Why do I find this so disconcerting?

Meeting Nicole Kidman up close, I realised that she looks like a beautiful doll.

I have never met any woman as tall as her. I thought all the women from my slum would be so small in front of her. But her skin, lips and hands, they were all perfect. I thought if I touched her, she might get dirty. [More troubling stuff here]

What sounds like a heart-warming story of a girl meeting a world-famous starlet and wishing to be as beautiful as her (white, blonde, and very thin), is the stuff of fairy tales. But the meeting between Australian Hollywood actress Nicole Kidman and the child star of Slumdog Millionaire, Rubina Ali, recalls to our postcolonialist mind the history of imperialist worship and testament to a racist standard of beauty that sees women of the subcontinent subject to the alluring promises of skin whitening creams. What’s even sadder is that at a young and impressionable age, Rubina Ali has already formed the view that her skin, her race, her caste, are dirty and contaminating.

Update: Gareth alerted me to the new advert for Schweppes that Rubina and Kidman collaborated on. It’s just a little more than a minute long, but it’s long enough to hurt my eyes from rolling.

“What did you expect?” Orientalism, Miss Kidman.

7 thoughts on “Why do I find this so disconcerting?

  1. Yup….you nailed it! We were raised to think fair light eyed was the standard of beauty. And even today, one glance at the matrimonial adverts tells us we have a looooooonnnnnng way to go to get over this.

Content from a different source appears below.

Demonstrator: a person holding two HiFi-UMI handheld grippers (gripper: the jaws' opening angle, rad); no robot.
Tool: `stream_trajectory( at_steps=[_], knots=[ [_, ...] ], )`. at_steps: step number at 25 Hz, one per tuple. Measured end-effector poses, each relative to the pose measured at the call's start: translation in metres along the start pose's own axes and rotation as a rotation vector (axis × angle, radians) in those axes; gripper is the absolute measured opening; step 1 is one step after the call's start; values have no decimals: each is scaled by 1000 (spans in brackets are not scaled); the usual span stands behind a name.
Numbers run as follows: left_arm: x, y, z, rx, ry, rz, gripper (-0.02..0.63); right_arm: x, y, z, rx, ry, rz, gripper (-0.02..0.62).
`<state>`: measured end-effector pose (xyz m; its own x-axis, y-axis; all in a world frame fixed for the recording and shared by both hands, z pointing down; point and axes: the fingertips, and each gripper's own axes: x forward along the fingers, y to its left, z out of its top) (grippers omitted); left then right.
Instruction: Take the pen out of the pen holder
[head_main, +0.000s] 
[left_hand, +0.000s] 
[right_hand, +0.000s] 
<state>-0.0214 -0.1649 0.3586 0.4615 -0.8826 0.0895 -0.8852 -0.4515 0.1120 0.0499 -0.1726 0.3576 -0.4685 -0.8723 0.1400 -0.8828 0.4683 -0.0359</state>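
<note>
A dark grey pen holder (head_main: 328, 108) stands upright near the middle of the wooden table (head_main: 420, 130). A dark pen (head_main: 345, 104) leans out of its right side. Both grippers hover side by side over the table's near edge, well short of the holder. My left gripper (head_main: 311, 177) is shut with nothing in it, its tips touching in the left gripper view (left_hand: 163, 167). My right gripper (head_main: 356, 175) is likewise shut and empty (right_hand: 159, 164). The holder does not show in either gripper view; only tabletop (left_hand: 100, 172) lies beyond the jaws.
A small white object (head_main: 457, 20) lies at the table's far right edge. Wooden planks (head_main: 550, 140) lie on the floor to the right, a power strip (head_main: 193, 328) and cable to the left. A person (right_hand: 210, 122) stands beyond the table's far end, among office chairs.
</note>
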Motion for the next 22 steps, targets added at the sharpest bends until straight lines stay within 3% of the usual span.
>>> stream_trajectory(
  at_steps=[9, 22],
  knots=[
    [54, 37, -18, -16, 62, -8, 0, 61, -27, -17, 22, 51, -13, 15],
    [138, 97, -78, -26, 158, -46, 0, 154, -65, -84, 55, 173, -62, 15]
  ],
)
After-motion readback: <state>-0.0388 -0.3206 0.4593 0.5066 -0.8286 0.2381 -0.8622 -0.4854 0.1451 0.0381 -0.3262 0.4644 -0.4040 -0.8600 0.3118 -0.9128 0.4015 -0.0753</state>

    But is it post colonial? I don’t know. I suspect it goes back to to the days of our own Rajas and Ranis, and was further rooted when the Brits showed up.

  2. Errmm what? (as in referring to the advert) I seriously don’t get product adverts anymore. What the hell does this have to do with schweppes?

    Good point Cycad!

    I am a bit disheartened though to see that Hindi actor (Arjun Rampal) in there!! I like him!!

  3. There is a link between Schweppes and India. Schweppes traditional product is tonic water, which contains quinine, making it a mild antimalarial. Old-fashioned tonic water was really bitter, so Brits in India drank it with gin to ward off malaria and take the edge of the bitterness. So I can see the connection, but the overtly-racist colonial fantasy of this advert is so over the top. If Schweppes want to be historical, they should show sweating British soldiers getting drunk on gin and tonic, and they say to the camera “Keeps malaria away!”